Whenever the string "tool" appears in a line below, please copy the line out.

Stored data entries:

====

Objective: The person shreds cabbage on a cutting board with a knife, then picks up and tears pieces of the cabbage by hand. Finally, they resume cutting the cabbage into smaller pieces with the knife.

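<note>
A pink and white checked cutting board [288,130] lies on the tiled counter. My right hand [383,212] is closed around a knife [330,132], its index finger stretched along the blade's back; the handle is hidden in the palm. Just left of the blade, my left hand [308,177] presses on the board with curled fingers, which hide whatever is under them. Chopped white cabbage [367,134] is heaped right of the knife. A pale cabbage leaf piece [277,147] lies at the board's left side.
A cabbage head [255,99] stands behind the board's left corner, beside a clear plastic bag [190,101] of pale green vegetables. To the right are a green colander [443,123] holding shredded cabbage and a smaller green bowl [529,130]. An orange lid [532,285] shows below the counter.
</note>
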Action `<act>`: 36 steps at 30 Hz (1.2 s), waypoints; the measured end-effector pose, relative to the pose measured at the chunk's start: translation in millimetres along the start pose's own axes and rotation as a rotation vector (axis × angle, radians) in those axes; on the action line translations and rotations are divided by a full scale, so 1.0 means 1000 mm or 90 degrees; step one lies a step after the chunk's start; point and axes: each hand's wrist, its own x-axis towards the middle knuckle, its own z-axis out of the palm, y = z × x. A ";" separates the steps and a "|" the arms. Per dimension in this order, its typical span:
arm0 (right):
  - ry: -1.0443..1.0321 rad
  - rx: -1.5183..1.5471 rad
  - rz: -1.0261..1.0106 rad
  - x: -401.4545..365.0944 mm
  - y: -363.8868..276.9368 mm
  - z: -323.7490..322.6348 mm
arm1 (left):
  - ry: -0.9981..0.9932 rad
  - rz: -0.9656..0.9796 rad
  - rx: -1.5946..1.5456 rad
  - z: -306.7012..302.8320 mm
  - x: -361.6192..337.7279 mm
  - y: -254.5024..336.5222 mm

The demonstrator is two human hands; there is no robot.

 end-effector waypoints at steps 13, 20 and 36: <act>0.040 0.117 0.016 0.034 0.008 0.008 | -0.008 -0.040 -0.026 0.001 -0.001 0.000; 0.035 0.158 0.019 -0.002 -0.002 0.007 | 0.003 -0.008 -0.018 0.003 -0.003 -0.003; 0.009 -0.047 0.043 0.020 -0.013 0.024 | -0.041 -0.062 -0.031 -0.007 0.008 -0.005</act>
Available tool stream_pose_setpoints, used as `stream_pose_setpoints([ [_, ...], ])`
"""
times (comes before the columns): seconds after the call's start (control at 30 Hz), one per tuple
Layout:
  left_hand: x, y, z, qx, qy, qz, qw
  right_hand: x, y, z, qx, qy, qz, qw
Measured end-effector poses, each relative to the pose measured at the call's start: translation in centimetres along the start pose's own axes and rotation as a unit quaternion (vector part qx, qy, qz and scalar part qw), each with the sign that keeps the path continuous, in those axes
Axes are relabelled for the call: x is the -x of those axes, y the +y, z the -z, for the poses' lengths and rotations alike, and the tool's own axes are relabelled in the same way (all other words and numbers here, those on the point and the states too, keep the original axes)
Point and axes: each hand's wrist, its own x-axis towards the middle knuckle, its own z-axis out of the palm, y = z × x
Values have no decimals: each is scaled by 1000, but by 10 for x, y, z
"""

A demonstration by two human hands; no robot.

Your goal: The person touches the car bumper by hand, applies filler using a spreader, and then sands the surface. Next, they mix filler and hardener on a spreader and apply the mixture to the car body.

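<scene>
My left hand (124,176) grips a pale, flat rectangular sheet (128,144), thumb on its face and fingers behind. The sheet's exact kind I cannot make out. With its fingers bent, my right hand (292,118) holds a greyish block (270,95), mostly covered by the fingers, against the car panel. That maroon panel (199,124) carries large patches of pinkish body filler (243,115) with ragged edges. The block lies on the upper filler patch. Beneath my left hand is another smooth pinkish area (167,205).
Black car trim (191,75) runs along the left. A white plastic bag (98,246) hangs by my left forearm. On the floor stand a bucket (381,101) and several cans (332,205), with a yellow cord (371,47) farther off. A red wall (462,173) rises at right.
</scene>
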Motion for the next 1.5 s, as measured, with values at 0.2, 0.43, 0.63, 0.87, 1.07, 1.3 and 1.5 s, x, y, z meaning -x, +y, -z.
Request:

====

> ANSWER
Available tool stream_pose_setpoints, used as `stream_pose_setpoints([ [_, ...], ])`
Axes are relabelled for the call: x is the -x of those axes, y the +y, z the -z, for the poses' lengths and rotations alike, and the tool's own axes are relabelled in the same way (all other words and numbers here, those on the point and the states too, keep the original axes)

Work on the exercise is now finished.